The network will keep working until your DHCP leases expire. After the leases expire devices may switch to RFC 3927 addresses. But those addresses are not predictable so you'd have to rely on MDNS to find them, and they are unlikely to work between a given pair of devices until both have switched from DHCP assigned addresses to RFC 3927 addresses.
On the DHCP server you can increase the lease time. If this network is behind a NAT you will likely have plenty of addresses and can configure a very high lease time. But it will only work for clients which already had an address.
You probably want to configure the NAS itself with a static IP address. (That will mostly rule out RFC 3927 addresses as fallback, but that wasn't much of a fallback in the first place.)
Unless your clients connect to the NAS by IP address or have the NAS in their hosts file, they will need DNS to find the NAS. The TTL of the DNS record decides for how long they will be able to find the NAS after DNS goes down. But keep in mind that where DHCP is commonly refreshed after half the lease time, DNS records are usually only refreshed once they have already expired. So even with a high TTL the DNS records may expire. And only clients which had cached the name will be able to use it.
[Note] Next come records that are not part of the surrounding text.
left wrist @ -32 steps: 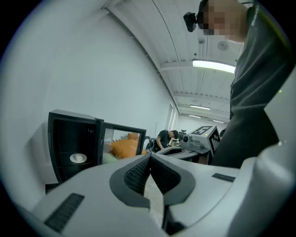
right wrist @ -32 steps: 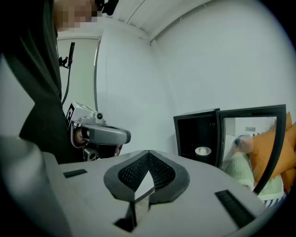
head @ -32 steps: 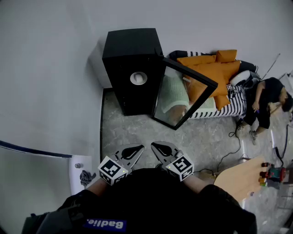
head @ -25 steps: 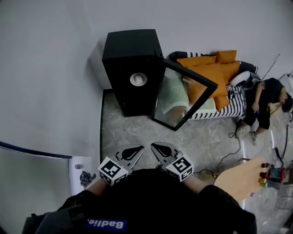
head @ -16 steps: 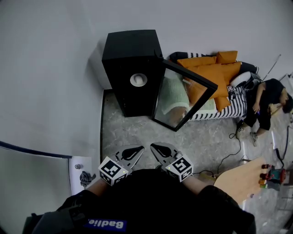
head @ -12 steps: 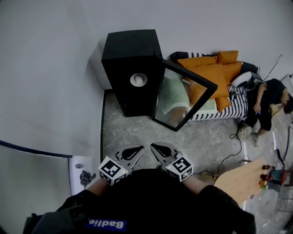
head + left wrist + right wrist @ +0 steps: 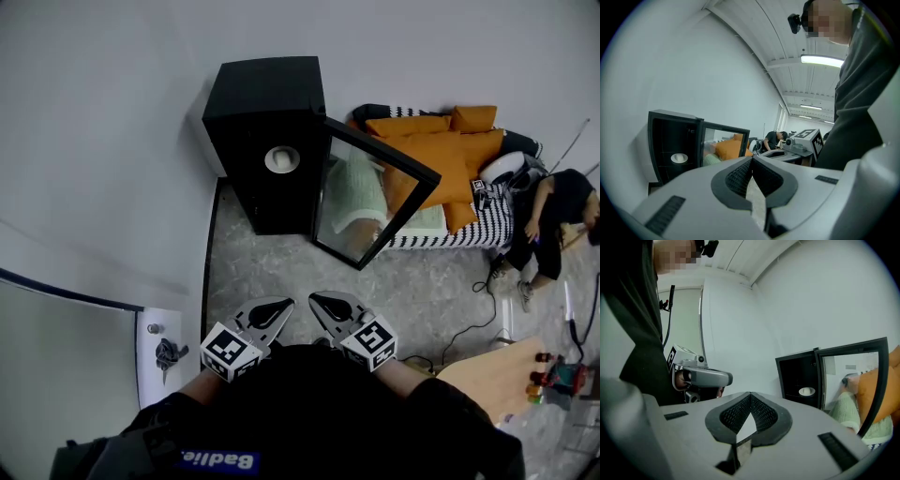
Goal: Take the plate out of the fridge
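Observation:
A small black fridge point(image 7: 267, 141) stands on the floor against the wall, its glass door point(image 7: 370, 202) swung open to the right. Inside on a shelf sits a white plate point(image 7: 282, 159), also seen as a plate point(image 7: 678, 158) in the left gripper view and a plate point(image 7: 806, 391) in the right gripper view. My left gripper point(image 7: 284, 305) and right gripper point(image 7: 319, 302) are held close to my body, well short of the fridge. Both are shut with nothing between the jaws.
A sofa with orange cushions point(image 7: 441, 155) and a striped blanket lies right of the fridge. A person in black point(image 7: 553, 211) sits at the far right. A wooden board point(image 7: 487, 375) with small toys and a cable point(image 7: 473, 314) lie on the floor.
The head view has shifted slightly; the fridge sits a little further left and higher. Both grippers stay in place and shut.

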`<state>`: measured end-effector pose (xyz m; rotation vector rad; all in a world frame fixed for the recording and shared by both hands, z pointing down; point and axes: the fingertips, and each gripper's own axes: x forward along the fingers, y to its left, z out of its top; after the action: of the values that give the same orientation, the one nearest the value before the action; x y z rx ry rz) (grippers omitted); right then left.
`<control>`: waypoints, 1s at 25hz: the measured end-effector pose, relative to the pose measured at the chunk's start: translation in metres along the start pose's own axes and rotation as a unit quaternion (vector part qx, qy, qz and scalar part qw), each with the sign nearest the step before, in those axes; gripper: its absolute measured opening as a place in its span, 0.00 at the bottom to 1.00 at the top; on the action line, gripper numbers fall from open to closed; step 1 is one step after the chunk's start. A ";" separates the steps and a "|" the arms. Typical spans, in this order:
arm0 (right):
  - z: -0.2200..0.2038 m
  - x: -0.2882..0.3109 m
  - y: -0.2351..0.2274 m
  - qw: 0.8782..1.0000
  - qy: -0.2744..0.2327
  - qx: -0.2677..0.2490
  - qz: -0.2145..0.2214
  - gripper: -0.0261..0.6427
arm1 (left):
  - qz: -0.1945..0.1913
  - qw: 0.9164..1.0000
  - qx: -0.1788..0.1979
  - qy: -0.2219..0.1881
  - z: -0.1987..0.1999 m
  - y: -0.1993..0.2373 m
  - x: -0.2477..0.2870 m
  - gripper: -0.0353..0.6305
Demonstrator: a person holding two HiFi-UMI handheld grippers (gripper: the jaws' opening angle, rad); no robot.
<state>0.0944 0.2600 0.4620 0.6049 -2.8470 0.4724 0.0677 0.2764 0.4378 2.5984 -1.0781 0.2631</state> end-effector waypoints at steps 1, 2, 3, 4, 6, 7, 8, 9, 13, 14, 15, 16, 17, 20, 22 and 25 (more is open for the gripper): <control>-0.002 -0.004 -0.003 1.000 0.000 0.000 0.001 0.05 | 0.002 1.000 -0.001 -0.001 0.000 -0.004 0.003 0.06; -0.004 -0.006 -0.006 1.000 0.001 0.001 0.002 0.05 | 0.006 1.000 -0.002 -0.002 0.001 -0.005 0.006 0.06; -0.005 -0.007 -0.009 1.000 0.001 0.002 0.003 0.05 | 0.011 1.000 -0.004 -0.005 0.002 -0.004 0.008 0.06; -0.005 -0.008 -0.012 1.000 0.002 0.002 0.002 0.05 | 0.016 1.000 -0.006 -0.007 0.004 -0.002 0.009 0.06; -0.001 -0.010 -0.018 1.000 0.000 -0.004 -0.001 0.05 | 0.018 1.000 -0.004 -0.008 0.007 -0.001 0.013 0.06; 0.001 -0.010 -0.021 1.000 -0.002 -0.006 -0.003 0.05 | 0.018 1.000 0.000 -0.007 0.008 0.000 0.015 0.06; 0.002 -0.009 -0.025 1.000 -0.002 -0.007 -0.005 0.05 | 0.017 1.000 0.006 -0.005 0.009 0.001 0.018 0.06; 0.003 -0.006 -0.028 1.000 0.000 -0.007 -0.006 0.05 | 0.015 1.000 0.013 -0.003 0.009 0.004 0.021 0.06; 0.006 0.008 -0.041 1.000 0.006 -0.006 -0.010 0.05 | 0.006 1.000 0.027 -0.001 0.012 0.021 0.030 0.06; 0.008 0.013 -0.046 1.000 0.006 -0.006 -0.014 0.05 | 0.002 1.000 0.029 -0.002 0.014 0.027 0.033 0.06; 0.010 0.018 -0.051 1.000 0.006 -0.006 -0.019 0.05 | -0.002 1.000 0.030 -0.002 0.015 0.034 0.035 0.06; 0.012 0.024 -0.057 1.000 0.006 -0.006 -0.026 0.05 | -0.006 1.000 0.030 -0.002 0.017 0.042 0.038 0.06; 0.015 0.030 -0.064 0.999 0.006 -0.005 -0.033 0.05 | -0.011 0.999 0.030 -0.002 0.019 0.052 0.042 0.06; 0.025 0.051 -0.083 0.999 0.005 0.000 -0.054 0.05 | -0.028 0.999 0.031 -0.001 0.027 0.084 0.052 0.06; 0.030 0.068 -0.096 0.998 0.009 0.005 -0.065 0.05 | -0.039 0.999 0.031 -0.003 0.033 0.106 0.058 0.06; 0.041 0.105 -0.111 0.997 0.018 0.008 -0.075 0.05 | -0.046 0.999 0.023 -0.002 0.038 0.151 0.061 0.06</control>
<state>0.0423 0.1118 0.4802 0.7979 -2.7403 0.4756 0.0046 0.1230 0.4526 2.6826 -0.9605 0.2633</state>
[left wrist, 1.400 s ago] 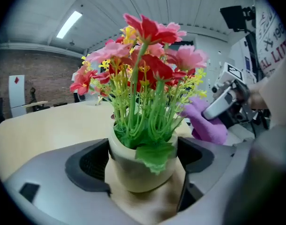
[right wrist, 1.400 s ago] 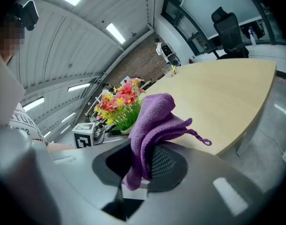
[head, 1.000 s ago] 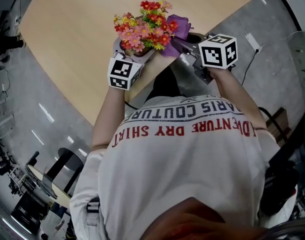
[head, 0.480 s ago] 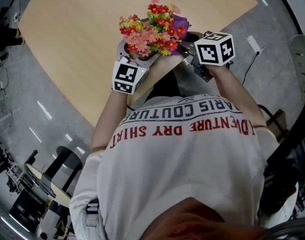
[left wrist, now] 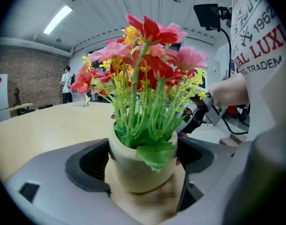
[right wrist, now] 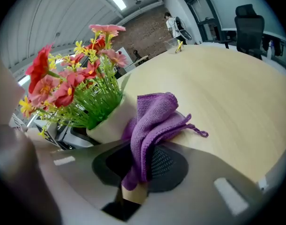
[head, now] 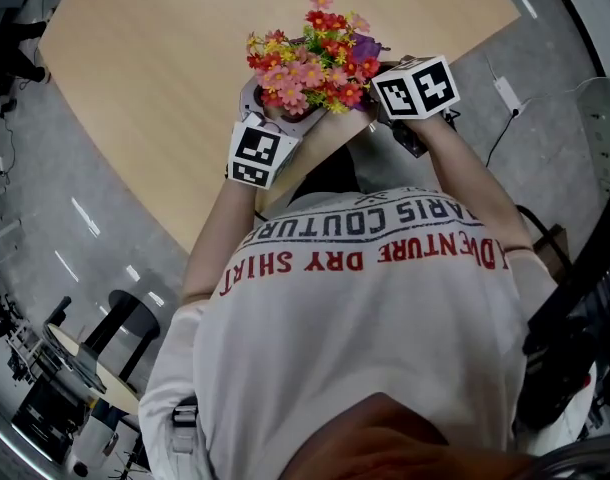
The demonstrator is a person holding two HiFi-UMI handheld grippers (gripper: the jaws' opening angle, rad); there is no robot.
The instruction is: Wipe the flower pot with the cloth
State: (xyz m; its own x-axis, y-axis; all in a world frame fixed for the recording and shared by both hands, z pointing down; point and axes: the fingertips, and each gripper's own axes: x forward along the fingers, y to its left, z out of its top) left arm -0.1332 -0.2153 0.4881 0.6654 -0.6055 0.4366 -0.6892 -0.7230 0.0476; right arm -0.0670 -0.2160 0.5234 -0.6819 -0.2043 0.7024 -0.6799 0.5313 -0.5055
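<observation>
A cream flower pot (left wrist: 138, 168) of red, pink and yellow artificial flowers (head: 315, 53) stands near the front edge of the light wooden table (head: 165, 68). My left gripper (left wrist: 142, 162) is shut on the pot, one dark pad (left wrist: 89, 165) against each side. My right gripper (right wrist: 143, 165) is shut on a purple cloth (right wrist: 154, 121), which bunches up out of the jaws and lies against the pot's side (right wrist: 112, 125). In the head view the flowers hide the pot, and only a scrap of cloth (head: 365, 48) shows beside the right gripper's marker cube (head: 415, 86).
The table's front edge (head: 315, 153) runs just under both grippers, with grey floor beyond it. A cable and power strip (head: 505, 93) lie on the floor at the right. Office chairs (right wrist: 248, 20) stand past the far side of the table.
My right gripper has dropped and swung left with the cloth, closer against the pot, so the flowers now cover most of the cloth. The left gripper has kept its hold.
</observation>
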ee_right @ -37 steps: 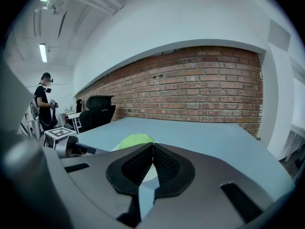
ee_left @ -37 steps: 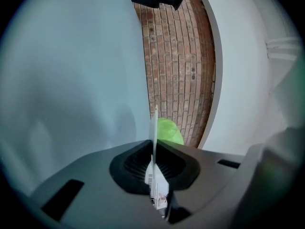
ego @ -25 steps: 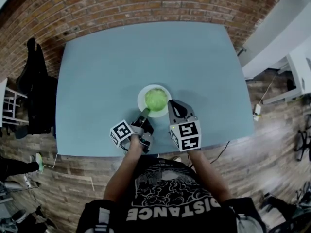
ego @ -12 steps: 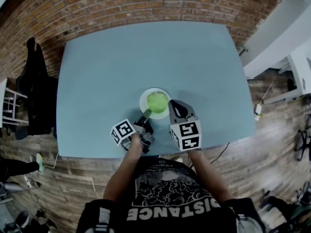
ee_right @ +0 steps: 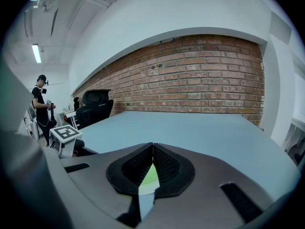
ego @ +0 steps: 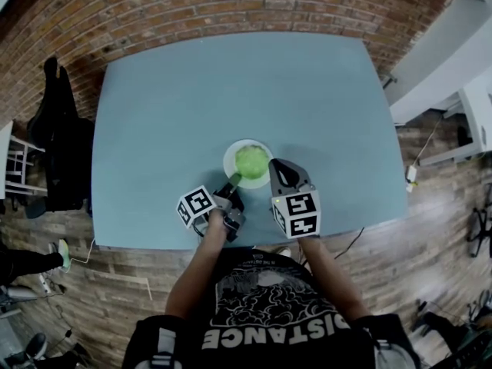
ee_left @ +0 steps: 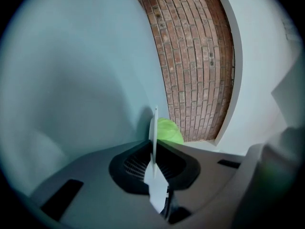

It is possible that each client machine has its own DNS cache, but it is not guaranteed. You could end up relying on application layer DNS caching, and restarting the application accessing the NAS may lose the cached DNS record.
An alternative I recommend considering if continued operation in case of loss of DHCP and DNS is a must is to use IPv6 link-local addresses. All modern operating system have them turned on by default and devices generally have at least one address that remains static regardless of changes in your network configuration.